American actor (born 1990)

Kevin Miles Julian Mimms (July 5, 1990) is an American actor best known for his role as Jake, the spokesman for State Farm insurance company.

==Early life and education==
Miles grew up on the South Side of Chicago, and he began acting in elementary school. His first acting role was as Lord Capulet in a school theater production of Romeo and Juliet. He graduated from the Chicago Academy for the Arts in 2008 before going on to study at Conservatory of Theater Arts at Webster University. He graduated with a Bachelor of Fine Arts.

==Career==
After graduating from university, Miles moved to Los Angeles to pursue a career in acting. For the first few months he lived there, he slept in his car because he could not afford an apartment. For his first two years in Los Angeles, he had no agent. He appeared in commercials for various companies before appearing on television shows such as Criminal Minds, S.W.A.T, and iCarly. In 2020, he went on to apply for the role of Jake in a State Farm advertisement but forgot to wear the red shirt and khaki pants required in the wardrobe briefing. Despite this, his audition tested well, and he was chosen for the role.

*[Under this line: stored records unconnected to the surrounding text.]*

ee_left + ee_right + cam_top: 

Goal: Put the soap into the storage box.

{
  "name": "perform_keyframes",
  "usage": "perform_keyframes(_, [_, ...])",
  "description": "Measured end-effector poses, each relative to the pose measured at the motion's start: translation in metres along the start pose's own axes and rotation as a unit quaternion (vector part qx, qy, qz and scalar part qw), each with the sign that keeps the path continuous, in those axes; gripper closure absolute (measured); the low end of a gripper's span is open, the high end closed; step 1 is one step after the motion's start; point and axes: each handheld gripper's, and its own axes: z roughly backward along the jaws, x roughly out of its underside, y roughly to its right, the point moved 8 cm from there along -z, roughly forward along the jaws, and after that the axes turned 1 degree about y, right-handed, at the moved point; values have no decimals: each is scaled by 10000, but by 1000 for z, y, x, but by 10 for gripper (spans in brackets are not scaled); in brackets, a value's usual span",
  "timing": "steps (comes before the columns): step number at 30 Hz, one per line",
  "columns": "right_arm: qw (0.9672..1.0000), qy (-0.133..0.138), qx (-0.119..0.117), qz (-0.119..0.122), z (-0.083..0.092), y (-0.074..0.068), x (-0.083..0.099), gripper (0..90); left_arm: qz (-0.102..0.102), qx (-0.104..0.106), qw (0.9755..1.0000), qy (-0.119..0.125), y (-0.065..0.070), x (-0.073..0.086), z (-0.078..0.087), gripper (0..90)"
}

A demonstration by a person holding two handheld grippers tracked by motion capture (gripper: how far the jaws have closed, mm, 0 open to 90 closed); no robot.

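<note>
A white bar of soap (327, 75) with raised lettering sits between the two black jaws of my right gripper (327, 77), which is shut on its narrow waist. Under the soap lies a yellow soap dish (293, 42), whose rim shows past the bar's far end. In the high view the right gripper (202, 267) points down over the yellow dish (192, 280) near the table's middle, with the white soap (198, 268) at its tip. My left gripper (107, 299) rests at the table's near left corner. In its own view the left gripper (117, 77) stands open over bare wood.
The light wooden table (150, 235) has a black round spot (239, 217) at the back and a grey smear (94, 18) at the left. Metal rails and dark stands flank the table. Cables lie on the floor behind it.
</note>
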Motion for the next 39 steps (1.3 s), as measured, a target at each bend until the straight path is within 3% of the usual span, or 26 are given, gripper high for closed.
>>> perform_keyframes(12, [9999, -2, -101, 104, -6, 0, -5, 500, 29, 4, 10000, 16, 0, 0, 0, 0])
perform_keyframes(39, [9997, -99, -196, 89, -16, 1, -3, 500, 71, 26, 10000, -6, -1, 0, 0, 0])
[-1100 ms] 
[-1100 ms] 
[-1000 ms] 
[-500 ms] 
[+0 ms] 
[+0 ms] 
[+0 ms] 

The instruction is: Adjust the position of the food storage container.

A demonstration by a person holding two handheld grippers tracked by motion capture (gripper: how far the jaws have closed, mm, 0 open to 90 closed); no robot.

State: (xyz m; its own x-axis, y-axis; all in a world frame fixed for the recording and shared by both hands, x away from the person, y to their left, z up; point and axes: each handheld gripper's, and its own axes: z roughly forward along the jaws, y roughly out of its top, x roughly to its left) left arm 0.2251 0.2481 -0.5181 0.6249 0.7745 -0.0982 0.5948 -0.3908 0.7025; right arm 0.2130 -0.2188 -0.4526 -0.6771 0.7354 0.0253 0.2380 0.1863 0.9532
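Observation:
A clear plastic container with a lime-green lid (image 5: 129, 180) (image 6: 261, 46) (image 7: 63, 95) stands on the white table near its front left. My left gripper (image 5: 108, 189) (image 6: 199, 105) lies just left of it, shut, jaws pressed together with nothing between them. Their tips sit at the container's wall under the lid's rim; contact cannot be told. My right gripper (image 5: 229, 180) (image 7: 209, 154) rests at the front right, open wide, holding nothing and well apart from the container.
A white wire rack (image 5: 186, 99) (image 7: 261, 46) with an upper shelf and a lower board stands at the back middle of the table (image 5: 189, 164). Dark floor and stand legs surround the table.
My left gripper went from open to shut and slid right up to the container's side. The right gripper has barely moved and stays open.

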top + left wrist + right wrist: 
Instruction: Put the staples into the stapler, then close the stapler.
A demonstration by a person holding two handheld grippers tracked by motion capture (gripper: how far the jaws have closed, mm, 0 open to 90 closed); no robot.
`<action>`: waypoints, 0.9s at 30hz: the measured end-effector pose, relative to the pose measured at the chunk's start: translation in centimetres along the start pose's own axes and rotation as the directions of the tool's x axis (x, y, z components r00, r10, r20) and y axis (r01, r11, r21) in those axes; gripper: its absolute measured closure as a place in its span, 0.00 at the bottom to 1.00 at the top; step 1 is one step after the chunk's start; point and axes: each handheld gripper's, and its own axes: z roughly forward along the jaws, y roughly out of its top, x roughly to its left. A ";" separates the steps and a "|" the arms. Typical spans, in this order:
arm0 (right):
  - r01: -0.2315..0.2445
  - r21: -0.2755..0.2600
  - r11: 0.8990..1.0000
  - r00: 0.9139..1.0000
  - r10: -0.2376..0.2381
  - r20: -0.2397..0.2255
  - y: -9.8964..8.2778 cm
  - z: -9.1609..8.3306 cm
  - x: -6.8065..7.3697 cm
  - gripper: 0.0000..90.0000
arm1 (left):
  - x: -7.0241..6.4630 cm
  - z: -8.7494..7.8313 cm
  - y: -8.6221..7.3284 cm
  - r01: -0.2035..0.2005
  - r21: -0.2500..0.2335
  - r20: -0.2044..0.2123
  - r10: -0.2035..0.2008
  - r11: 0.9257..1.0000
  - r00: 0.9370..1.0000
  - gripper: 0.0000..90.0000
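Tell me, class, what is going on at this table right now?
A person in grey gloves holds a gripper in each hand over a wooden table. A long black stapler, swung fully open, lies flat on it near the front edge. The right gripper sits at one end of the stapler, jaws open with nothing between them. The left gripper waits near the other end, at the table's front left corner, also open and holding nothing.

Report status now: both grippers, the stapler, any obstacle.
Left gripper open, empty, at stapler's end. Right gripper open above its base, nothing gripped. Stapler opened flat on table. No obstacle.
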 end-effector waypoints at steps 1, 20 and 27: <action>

In July 2020, Miles traveled to Austin, Texas to film State Farm advertisements for several months, and soon thereafter he grew in popularity. He made his first appearance in a Super Bowl commercial in 2021, starring alongside Drake and Patrick Mahomes. His popularity led him to collaborate with several other celebrities including Ludacris, Jimmy Fallon, Chris Paul, Cooper Flagg, and Jimmy Butler. In October 2023, Maximum Effort arranged for him to appear alongside Donna Kelce at a football game. He co-starred with Arnold Schwarzenegger in a 2024 Super Bowl commercial, and Schwarzenegger physically trained Miles for the role. According to Schwarzenegger, Miles lost 2% of his body fat as a result of the training. He also appeared at the 2024 WNBA draft to congratulate basketball player Caitlin Clark, who is also a spokesperson for State Farm.

Miles stated that he hopes his role as Jake will allow him to further his career in the film industry, and that he seeks to follow the examples of actors such as Sidney Poitier and Denzel Washington.